Exercise objective:
Show the lines below that contain the string "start".

══════════════════════════════

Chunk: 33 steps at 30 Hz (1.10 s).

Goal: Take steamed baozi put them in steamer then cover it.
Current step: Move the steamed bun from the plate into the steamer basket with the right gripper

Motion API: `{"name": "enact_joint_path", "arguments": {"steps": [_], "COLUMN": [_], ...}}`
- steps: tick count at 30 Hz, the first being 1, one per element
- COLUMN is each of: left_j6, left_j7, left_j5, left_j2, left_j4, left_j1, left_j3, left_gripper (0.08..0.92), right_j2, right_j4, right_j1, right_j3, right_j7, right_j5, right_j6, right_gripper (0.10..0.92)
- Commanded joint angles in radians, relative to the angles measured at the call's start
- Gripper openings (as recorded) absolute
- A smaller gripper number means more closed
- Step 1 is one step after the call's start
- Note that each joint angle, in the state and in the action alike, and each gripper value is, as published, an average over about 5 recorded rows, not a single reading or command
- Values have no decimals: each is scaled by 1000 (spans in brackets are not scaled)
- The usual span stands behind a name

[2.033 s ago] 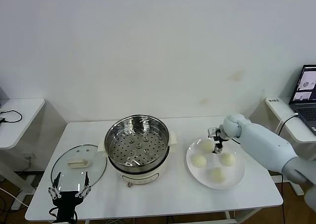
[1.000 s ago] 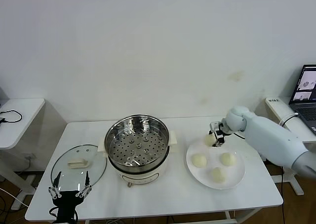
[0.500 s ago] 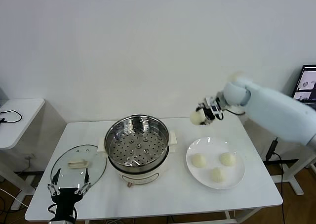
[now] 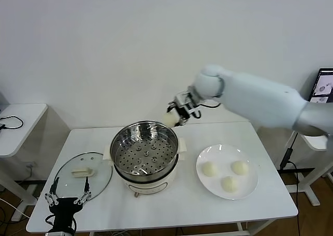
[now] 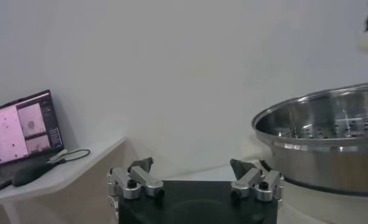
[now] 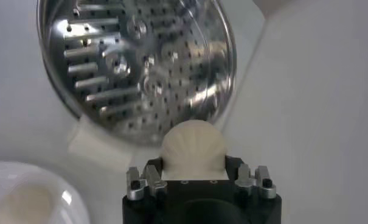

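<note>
My right gripper (image 4: 177, 116) is shut on a cream-white baozi (image 4: 171, 119) and holds it in the air just above the far right rim of the steamer (image 4: 144, 151). In the right wrist view the baozi (image 6: 193, 145) sits between the jaws, with the perforated tray (image 6: 135, 61) below it. Three more baozi (image 4: 209, 169) lie on the white plate (image 4: 250, 186). The glass cover (image 4: 83, 173) lies flat on the table left of the steamer. My left gripper (image 4: 65, 200) is open and empty at the table's front left edge.
A laptop (image 4: 322, 94) stands on a side table at the right. Another small white table (image 4: 18, 124) with a cable stands at the left. In the left wrist view the steamer's rim (image 5: 317, 122) shows to one side.
My right gripper has lifted one baozi off the plate and carried it left, from above the plate to above the steamer's far right rim. The left gripper has shifted slightly.
</note>
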<state>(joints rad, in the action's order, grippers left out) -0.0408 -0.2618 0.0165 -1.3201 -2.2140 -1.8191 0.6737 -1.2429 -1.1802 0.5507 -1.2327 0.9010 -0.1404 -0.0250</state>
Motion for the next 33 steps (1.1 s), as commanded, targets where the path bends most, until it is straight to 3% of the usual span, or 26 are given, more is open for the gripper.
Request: {"name": "enact_joint_path", "arguments": {"steps": [1,10,27,33], "left_j6": [0,3,6,5], "left_j7": [0,-2,-3,-3], "left_j5": [6,8,10,10], "left_j2": [0,-11,-12,-12], "left_j4": [3,11,29,28], "left_j1": [0,-5,2,5], "left_j3": [5,13,11,10], "left_gripper": [823,823,823,823], "right_j2": [-231,-322,-334,-334], "right_j4": [185,322,419,421], "right_j1": [-16,-114,-171,-170], "right_j3": [-65,-50,-16,-11], "right_j7": [-23,-54,-103,-120], "right_j5": [153,342,528,528], "right_j6": [-225,-397,-506,-519], "right_gripper": [626,628,630,735]}}
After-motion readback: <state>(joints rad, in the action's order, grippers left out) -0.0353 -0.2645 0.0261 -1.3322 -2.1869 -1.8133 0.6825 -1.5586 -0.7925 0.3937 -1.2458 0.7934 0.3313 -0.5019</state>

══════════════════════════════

Solved exercise:
- Commanded joint angles in radians, relative to the angles measured at the call's start
- Step 1 is one step after the call's start

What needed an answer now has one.